Era exactamente tal y como al recordaba, y al mismo tiempo presentaba ciertas diferencias. En sus recuerdos el semblante estaba dominado por el miedo, tenía desorbitadas las pupilas y parecía a punto de soltar un grito, pero su aspecto actual parecía diferente: la serenidad presidía sus ojos y sus labios, y eso era totalmente imposible, por lo cual no iba a intentar explicarle esa parte a Murphy O’Connor. Ahora no parecía una persona agonizante, sino más bien alguien sumido en un sueño levemente perturbador, alguien que estaba a punto de despertar.
Lawson descendió en dirección a Michael trayendo la cuerda de rescate. Se quedó de piedra al ver a la dama dentro del iceberg y no se movió mientras lo asimilaba. Al fin y al cabo, Michael sabía que Bill había albergado serias dudas en su fuero interno: por un lado, deseaba creer la historia de Wilde y por otro, el buceo de profundidad gastaba jugarretas a la mente, y él lo sabía perfectamente. Sin embargo, aquello no era un engaño, y ahora podía estar seguro por completo.
Debían trabajar rápido si querían sacarla de allí, pues varios centímetros de hielo cubrían a la joven y a su posible acompañante, agazapado tras ella.
Lawson colocó la sierra sobre el hielo unos dos metros por debajo e indicó mediante señas que él iba a aserrar de forma lateral allí; luego, tomó la punta de la sierra de Michael e imitó un movimiento de corte horizontal siete centímetros por encima de la cabeza de la mujer. El plan consistía en dejar el espacio justo para sacarla, y convenía hacerlo lo más preciso posible, pues un bloque de hielo con un cuerpo dentro iba a pesar una tonelada.
Michael colocó la linterna en la presilla del cinturón y empujó, dejando que el borde dentado de la sierra hundiera sus dientes en el iceberg. Atrajo la herramienta hacia él, como si fuera el arco de un violín, abriendo una fina muesca.
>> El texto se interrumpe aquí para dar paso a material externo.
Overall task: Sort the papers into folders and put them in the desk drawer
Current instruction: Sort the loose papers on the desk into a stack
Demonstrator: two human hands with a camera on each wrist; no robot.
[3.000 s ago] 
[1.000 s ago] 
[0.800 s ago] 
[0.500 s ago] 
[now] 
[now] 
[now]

Volvió a empujarla, y la hendidura se hizo mayor al tiempo que salían despedidas esquirlas traslúcidas de hielo. El trabajo iba a ser largo, pero el instrumental parecía adecuado. La parte difícil consistía en mantener en posición el cuerpo y sobre todo las aletas, que debían permanecer alejadas de Bill, situado inmediatamente debajo de él.
También era de la mayor importancia no apartar los ojos de la creciente melladura para evitar que los dientes de la sierra alcanzasen el rostro incrustado en el hielo. Michael notaba cómo se le aceleraba el pulso cuando la miraba, y le llenaba de zozobra verla sujeta con esa cadena de hierro. Intentó acompasar el ritmo de la respiración y no escuchar sus propios pensamientos, sino centrarse en el siseo del regulador y en los ocasionales gemidos y chasquidos del iceberg. Se le pasó por la cabeza la descabellada idea de que las dos sierras infligían dolor a la montaña helada. Era una manifestación de la tendencia humana a reducirlo todo a sus propios cánones, y Wilde lo sabía, pero no podía evitar pensar que el glaciar notaba las heridas de las sierras y pugnaba por retener a su presa.